The required output is the lines of the listing from the beginning through the line containing "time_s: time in", each copied exactly, without any pictures.
- - -
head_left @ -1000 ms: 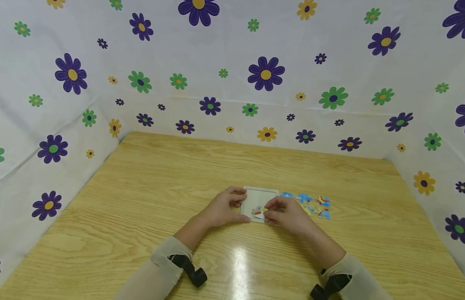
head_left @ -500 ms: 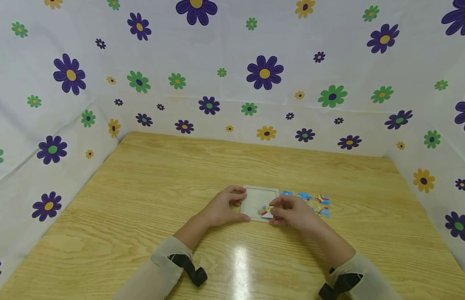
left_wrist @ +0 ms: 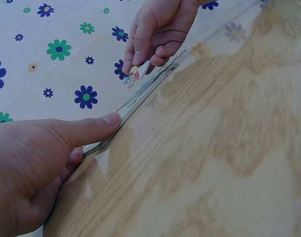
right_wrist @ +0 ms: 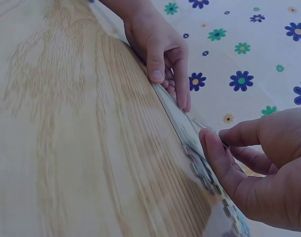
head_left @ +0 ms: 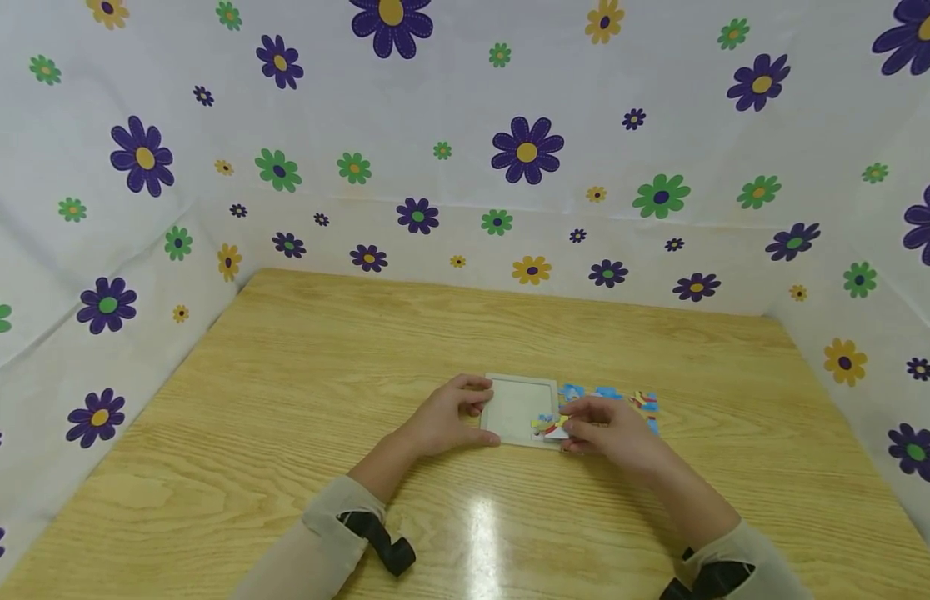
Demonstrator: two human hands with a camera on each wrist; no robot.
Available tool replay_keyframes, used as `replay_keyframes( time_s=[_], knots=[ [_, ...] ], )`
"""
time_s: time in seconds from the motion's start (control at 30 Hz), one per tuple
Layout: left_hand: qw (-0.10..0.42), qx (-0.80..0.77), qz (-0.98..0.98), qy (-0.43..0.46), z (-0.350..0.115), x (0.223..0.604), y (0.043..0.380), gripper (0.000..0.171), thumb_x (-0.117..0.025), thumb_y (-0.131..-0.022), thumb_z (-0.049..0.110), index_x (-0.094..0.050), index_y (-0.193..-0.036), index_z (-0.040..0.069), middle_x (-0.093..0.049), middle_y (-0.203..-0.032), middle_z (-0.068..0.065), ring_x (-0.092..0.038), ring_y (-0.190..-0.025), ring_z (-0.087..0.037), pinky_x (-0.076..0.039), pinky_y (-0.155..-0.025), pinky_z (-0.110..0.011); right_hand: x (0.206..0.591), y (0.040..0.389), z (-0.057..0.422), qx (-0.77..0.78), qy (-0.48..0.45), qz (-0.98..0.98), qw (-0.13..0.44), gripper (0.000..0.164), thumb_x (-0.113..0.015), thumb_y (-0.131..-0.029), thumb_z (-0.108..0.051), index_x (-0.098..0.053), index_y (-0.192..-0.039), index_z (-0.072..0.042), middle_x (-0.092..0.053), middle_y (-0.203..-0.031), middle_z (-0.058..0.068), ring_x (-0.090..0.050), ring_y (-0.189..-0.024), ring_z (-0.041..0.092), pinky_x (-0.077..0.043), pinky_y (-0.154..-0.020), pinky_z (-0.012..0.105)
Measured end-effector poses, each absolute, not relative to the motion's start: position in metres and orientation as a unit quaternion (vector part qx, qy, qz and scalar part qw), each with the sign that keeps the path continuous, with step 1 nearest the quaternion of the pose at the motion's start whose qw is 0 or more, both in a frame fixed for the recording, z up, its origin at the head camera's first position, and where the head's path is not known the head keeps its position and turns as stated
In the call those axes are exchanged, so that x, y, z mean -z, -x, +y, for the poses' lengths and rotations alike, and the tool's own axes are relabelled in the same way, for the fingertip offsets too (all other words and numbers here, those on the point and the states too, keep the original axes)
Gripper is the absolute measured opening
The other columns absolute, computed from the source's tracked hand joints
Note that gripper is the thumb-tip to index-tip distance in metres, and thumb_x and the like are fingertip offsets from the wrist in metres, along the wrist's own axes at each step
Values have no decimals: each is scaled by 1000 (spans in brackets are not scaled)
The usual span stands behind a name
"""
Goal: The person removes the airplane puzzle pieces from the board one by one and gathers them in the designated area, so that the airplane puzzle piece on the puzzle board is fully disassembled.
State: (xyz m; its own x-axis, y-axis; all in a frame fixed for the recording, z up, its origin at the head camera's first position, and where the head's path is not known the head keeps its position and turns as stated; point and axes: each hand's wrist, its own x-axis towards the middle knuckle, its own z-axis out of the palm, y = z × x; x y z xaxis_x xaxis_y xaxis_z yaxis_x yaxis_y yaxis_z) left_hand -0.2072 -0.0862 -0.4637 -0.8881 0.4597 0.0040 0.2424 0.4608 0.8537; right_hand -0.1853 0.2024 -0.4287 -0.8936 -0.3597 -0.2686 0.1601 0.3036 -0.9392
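A shallow pale puzzle tray [head_left: 512, 408] lies on the table with its inside bare. My left hand [head_left: 448, 418] grips its left edge; in the left wrist view the thumb lies along the near rim. Over the tray's lower right corner, my right hand [head_left: 618, 435] pinches a puzzle piece [head_left: 546, 427] printed in yellow, red, blue and white. The left wrist view shows this piece raised above the tray, tilted. Several loose puzzle pieces [head_left: 606, 392] lie right of the tray, partly covered by my right hand.
The wood-grain table [head_left: 345, 350] reaches back to a white cloth wall [head_left: 450, 92] with printed flowers, which also closes off both sides. A black wrist strap [head_left: 378, 542] sits on the left sleeve, another [head_left: 712, 579] on the right.
My right hand has moved right with the puzzle piece, from the tray's lower middle to its right edge, now covering more loose pieces. My left hand stays on the tray.
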Motion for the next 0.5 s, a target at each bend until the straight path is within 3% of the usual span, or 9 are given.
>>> replay_keyframes(
  time_s=[0.5],
  knots=[
    [115, -479, 847, -203, -85, 464, 207, 70, -88, -78, 23, -58, -137, -2, -47, -147, -2, -57, -115, -16, -51, -97, -30, 428, 179, 234, 563, 31, 800, 203, 35, -59, -101, -10, -53, -130, 8, -61, -114, 18, -69, -93, 18, -60, -82, 27]
  ],
)
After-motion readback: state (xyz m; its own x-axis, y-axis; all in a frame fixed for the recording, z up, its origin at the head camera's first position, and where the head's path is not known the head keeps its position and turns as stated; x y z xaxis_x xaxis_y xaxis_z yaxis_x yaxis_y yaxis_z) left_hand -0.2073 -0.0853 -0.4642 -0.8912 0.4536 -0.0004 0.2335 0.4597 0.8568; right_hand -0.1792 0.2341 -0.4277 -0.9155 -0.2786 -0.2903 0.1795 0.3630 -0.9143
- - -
**Reply to the exercise**
head_left @ -1000 ms: 
head_left @ -500 ms: 
left_wrist @ +0 ms: 
right_wrist @ +0 ms: 
head_left @ +0 ms: 
Demonstrator: two human hands with a camera on each wrist; no robot.
Available tool replay_keyframes, used as `replay_keyframes( time_s=[_], knots=[ [_, ...] ], )`
"""
time_s: time in seconds from the motion's start (control at 30 Hz), one per tuple

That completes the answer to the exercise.